Deep Learning from Crowd to Classify Software Defects
Modern software systems are getting bigger in size nowadays due to different functionalities and configurations. Testing these software systems passes many stages such as unit, system, integration, security testing. In each testing stage, the testers are reporting the founded defects in some defect tracking and recording system. For large configurable software systems, this defect tracking record tends to contain enormous data and details about the defects. The content of defect tracking record is written by engineering using natural language; hence, there is no standard or formal format of this report. Managing and classifying the content of the defect tracking report is a useful task for large projects. Categorizing this report could help to identify the efÍiciency and deficiency of each development teach. It also facilitates resource allocation, defect prioritization, module and component quality analysis, and many other benefits. For small defect reports, defect classification can be done by the managers manually. However, for large software systems, reading the description of each report and then give it a classification is impossible due to time and resource constraints. In fact, if the type of the defect is provided in the report, a standard clustering algorithm can classify the report.

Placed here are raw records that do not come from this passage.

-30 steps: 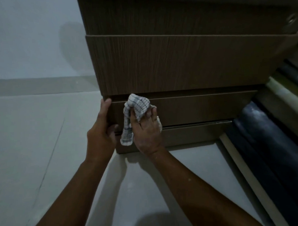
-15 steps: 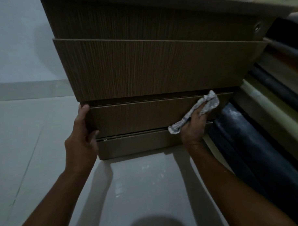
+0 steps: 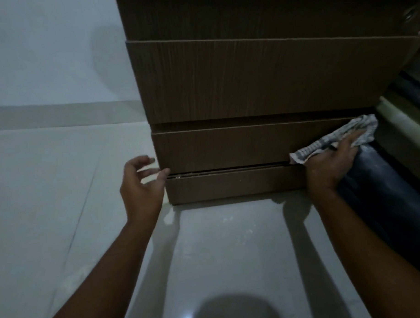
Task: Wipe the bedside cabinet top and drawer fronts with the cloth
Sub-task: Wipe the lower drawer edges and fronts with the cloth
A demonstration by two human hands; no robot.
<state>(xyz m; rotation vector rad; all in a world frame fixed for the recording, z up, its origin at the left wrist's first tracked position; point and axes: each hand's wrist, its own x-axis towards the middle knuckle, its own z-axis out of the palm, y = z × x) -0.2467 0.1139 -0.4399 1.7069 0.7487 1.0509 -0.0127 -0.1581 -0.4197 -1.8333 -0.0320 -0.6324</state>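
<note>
The brown wood-grain bedside cabinet (image 3: 249, 81) fills the upper middle, seen from low down. Its tall upper drawer front sits above a narrower lower drawer front (image 3: 227, 147) and a plinth strip. My right hand (image 3: 330, 161) presses the checked cloth (image 3: 355, 132) flat against the right end of the lower drawer front, fingers stretched over it. My left hand (image 3: 141, 185) hovers at the lower drawer's left corner, fingers loosely curled, thumb tip by the gap under the drawer, holding nothing.
Pale glossy floor tiles (image 3: 219, 253) lie in front of the cabinet. A white wall with a grey skirting band (image 3: 55, 114) stands at the left. Dark and pale rolled or stacked things (image 3: 384, 200) lie against the cabinet's right side.
My right hand has wiped the cloth from the left end of the lower drawer front to its right end. My left hand has let go of the drawer's left edge.
</note>
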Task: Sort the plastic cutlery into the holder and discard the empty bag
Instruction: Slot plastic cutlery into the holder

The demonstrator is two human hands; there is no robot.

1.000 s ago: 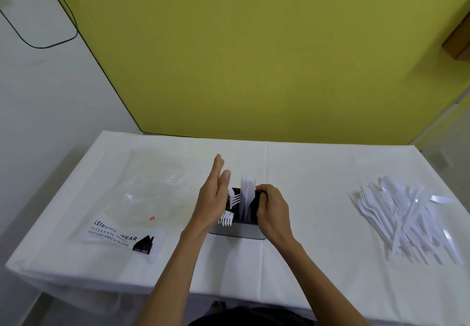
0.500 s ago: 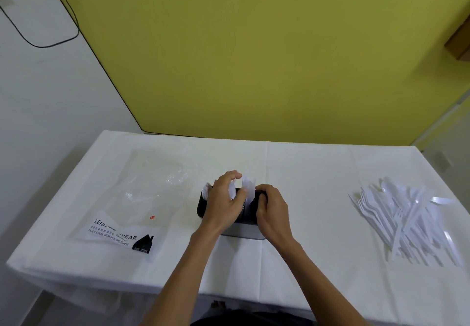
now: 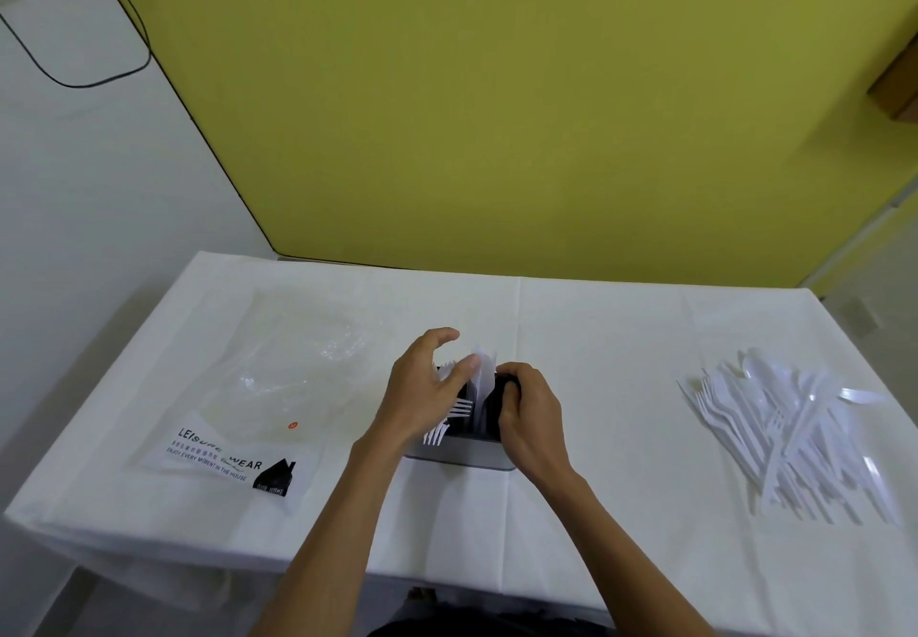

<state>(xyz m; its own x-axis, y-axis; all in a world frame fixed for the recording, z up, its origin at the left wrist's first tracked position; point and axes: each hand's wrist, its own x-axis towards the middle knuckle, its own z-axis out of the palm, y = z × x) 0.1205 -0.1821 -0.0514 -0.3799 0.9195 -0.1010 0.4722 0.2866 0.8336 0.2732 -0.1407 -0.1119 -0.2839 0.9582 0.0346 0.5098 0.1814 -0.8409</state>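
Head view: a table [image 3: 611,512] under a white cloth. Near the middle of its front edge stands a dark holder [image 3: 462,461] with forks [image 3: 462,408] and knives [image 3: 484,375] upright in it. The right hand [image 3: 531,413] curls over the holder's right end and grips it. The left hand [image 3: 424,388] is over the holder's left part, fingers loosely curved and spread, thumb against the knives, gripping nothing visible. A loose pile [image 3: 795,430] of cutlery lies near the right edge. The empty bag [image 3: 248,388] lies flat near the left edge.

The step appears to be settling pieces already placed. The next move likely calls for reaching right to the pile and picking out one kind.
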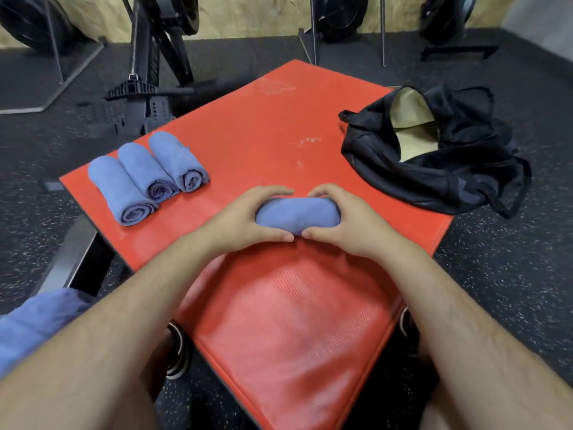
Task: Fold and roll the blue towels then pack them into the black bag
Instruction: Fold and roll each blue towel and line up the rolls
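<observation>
A rolled blue towel (297, 216) lies crosswise on the red mat (263, 128) in front of me. My left hand (245, 218) grips its left end and my right hand (344, 225) grips its right end, fingers curled over the top and thumbs below. Three more rolled blue towels (145, 175) lie side by side at the mat's left corner. The black bag (434, 169) sits at the mat's right edge, its mouth open and a pale lining showing. More blue towel cloth (34, 324) lies at the lower left, off the mat.
The red mat sits on a raised platform over dark speckled rubber floor (511, 274). Black gym machine frames (145, 97) and weight plates stand behind the mat by the wall. My shoes (178, 355) show under the platform's near edge.
</observation>
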`<action>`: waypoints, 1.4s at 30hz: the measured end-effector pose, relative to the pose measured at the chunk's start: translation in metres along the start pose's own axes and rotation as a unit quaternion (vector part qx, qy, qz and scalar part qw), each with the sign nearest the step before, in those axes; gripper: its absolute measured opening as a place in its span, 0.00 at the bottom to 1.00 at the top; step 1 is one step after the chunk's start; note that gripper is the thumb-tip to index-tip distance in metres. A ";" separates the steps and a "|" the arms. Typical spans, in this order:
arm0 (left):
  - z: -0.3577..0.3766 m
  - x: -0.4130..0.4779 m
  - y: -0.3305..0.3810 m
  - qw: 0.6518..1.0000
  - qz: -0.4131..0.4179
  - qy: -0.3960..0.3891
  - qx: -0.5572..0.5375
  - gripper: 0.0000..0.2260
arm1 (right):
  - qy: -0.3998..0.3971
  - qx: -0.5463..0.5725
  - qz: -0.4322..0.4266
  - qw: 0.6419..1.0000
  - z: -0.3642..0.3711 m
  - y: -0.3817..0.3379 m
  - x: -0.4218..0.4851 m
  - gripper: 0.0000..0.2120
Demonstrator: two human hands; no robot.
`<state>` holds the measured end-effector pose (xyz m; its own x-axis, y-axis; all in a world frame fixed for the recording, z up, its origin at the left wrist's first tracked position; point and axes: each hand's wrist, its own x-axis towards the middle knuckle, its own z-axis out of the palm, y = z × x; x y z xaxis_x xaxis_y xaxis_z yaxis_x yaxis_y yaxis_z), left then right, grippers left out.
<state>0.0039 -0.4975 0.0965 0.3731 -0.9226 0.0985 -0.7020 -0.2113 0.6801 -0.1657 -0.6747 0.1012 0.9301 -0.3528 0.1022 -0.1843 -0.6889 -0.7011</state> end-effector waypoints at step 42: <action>-0.067 -0.033 0.007 0.945 -0.111 0.243 -0.190 0.22 | 0.258 0.083 -0.037 0.962 0.039 -0.098 0.045 0.17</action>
<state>0.0268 -0.4468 0.1468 0.7845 -0.5930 0.1813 -0.3397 -0.1664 0.9257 -0.0938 -0.5985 0.1471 0.6501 -0.6033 0.4620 -0.0315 -0.6289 -0.7769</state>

However, in practice, these reports just containing the description of the defects. This research aims to design and implement a solution to deep learning from the crowd of experts. Here, a group of experts will be asked to classify a set of defects and then using this set as a training set to train the leaming algorithm. Here, an extensive study must be made to know the sufficient number of experts its effect on the results quality considering the learning from crowd principals and formulations. Also, the solution must contain a natural language processing algorithm to process the defect description. Finally, a clustering algorithm is also needed to classify the defects after all.